Just looking at the WIND+merid case:

AndyHoggANU commented 2 years ago

Well, I’m reading this as the WIND+merid actually has quite a different temp/salinity anomaly signal in every location where DSW formation occurs — Weddell, Ross, Adelaide, Prydz and nearby. To me, this implies that the salt increase in those locations are not CDW-induced.

But let’s cross-check with our back-of-the-envelope calculation.

adele-morrison commented 2 years ago

There’s going to be a difference between the temp and salt anomalies in the DSW formation locations. Temperature has close to zero anomalies right at the formation sites, because there is still convection in all experiments and so the temperature is limited by and sits close to the freezing point in these connective regions.

matthew-england-unsw commented 2 years ago

Hi Adele & all - I agree that T will have close to zero anomalies at the surface where the convection is triggered, but the values at the bottom will include a mixture of waters deeper in the water column, so these bottom-most T anomalies will be influenced by subsurface onshore-offshore heat exchanges driven by the wind perturbations. Can subsurface cross- or along-shelf heat exchange anomalies explain these patterns?

AndyHoggANU commented 2 years ago

OK, I think one of our tasks from the last meeting was to roughly calculate the magnitude of onshore salt transport due to CDW onshore flow. Let's make an upper bound of this calculation by assuming:

Then, the effective buoyancy flux of CDW-DSW exchange, averaged over the whole shelf, is:

\rho_0 Q dS \beta / A = 1000 * 9e6*0.2*8e-4/3e12 ~ 5 e-7 kg/s/m^2

This is a small fraction of the peak buoyancy flux due to melt. But it happens all year, and the average melt buoyancy flux in the control is 1.1e-6 kg/s/m^2. So it is a similar order of magnitude. Anyone want to check my maths??

The next step is to see if the change in Q with the perturbation produces a large change in onshore salt transport. This is simple -- the change in Q is ~1.5Sv, so 1/6th of the above: 8e-7 kg/s/m^2. This is a similar size to the melt signal. But it is an upper bound (dS is likely smaller, and it's unlikely that all on-shelf flow is CDW, some is probably fresh AASW)

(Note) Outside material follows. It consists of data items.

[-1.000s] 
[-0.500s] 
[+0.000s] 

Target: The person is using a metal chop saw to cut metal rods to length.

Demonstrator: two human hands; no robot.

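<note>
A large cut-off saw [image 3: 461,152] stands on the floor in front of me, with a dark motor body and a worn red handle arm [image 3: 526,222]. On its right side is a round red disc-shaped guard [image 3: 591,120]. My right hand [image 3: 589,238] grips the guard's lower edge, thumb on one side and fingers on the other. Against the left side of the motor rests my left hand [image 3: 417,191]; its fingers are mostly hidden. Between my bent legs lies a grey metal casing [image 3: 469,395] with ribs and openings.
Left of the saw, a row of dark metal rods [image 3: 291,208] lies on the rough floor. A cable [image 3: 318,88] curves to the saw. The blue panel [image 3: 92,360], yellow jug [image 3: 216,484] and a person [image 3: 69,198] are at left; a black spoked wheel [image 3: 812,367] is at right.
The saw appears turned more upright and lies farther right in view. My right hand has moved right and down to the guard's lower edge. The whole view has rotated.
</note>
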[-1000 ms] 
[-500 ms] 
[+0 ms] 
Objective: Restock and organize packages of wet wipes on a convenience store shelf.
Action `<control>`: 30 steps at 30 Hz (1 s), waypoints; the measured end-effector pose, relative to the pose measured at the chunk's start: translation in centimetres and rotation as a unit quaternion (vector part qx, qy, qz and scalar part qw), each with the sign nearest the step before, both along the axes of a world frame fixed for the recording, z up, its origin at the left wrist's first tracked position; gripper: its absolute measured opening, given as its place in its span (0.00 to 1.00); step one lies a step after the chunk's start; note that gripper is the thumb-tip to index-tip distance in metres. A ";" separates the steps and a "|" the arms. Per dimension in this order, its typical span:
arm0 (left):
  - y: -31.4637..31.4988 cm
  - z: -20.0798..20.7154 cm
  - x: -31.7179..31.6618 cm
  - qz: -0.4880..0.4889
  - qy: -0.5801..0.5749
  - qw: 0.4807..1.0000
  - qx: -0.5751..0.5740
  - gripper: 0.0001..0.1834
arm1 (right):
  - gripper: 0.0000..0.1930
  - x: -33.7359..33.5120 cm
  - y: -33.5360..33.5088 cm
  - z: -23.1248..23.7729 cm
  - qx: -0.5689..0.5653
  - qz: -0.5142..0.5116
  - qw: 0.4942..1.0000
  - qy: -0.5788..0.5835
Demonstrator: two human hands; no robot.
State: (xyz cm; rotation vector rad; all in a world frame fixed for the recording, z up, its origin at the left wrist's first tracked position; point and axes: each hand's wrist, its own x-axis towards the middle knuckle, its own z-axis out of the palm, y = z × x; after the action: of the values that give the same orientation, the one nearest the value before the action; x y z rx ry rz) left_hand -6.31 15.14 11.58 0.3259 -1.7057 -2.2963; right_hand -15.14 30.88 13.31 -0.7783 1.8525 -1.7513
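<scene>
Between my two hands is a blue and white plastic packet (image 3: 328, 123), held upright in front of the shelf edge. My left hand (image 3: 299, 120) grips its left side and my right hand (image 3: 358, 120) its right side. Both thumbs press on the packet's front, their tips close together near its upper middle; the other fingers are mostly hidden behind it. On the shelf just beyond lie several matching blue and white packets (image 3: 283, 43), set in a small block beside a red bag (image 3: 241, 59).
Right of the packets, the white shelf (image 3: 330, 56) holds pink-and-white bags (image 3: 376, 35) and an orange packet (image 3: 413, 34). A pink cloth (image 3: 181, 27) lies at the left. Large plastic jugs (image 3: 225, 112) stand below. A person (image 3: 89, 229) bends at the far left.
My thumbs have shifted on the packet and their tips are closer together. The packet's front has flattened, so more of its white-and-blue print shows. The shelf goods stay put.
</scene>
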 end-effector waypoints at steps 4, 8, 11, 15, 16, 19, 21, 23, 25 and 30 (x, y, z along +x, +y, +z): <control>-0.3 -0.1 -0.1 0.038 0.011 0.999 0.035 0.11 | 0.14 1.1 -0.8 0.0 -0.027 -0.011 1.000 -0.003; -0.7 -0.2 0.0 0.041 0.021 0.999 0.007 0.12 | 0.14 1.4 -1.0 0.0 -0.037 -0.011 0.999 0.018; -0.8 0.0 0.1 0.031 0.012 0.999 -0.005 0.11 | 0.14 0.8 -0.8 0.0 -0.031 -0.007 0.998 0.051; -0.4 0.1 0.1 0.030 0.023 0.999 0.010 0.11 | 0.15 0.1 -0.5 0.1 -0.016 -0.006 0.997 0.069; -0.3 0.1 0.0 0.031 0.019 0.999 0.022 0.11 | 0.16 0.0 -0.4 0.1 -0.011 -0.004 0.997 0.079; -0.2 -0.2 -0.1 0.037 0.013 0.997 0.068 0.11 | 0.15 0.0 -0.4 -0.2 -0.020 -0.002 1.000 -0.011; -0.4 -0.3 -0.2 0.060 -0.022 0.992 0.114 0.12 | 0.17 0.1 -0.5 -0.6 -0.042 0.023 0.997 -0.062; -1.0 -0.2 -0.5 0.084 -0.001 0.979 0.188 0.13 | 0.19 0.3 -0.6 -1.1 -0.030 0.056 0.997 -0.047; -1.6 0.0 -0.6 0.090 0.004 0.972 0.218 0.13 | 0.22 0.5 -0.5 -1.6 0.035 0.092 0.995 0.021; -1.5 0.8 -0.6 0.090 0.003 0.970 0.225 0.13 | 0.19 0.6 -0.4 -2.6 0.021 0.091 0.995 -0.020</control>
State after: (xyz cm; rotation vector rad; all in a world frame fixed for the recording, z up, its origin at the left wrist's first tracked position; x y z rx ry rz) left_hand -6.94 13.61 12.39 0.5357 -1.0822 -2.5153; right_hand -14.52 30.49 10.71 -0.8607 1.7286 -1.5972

Conclusion: Likely, the effect of enhanced salt transport is a slightly smaller effect than the sea ice freshwater export upon the shelf salinity. But it's not negligible. This adds complexity to our story. Options for including this are either to suggest this is a possible mechanism or to calculate salt budgets exactly ....

adele-morrison commented 2 years ago

I don't think this adds too much complexity. The initial change in DSW formation still has to be driven by sea ice changes, because the initial change in overturning is <<1.5Sv. So this overturning salt transport would only contribute as a feedback, not the initial driver. I think we could just leave it in the schematic and mention it in the discussion?

AndyHoggANU commented 2 years ago

Yeah, that works for me.

adele-morrison commented 2 years ago

Summary from yesterday's discussion: We decided to remove the word 'salt' from panel b of the schematic, and then just discuss the possible overturning feedback in the discussion. The rough calculation is sufficient to know that the brine rejection forcing is a larger influence on the shelf salinity than the overturning feedback.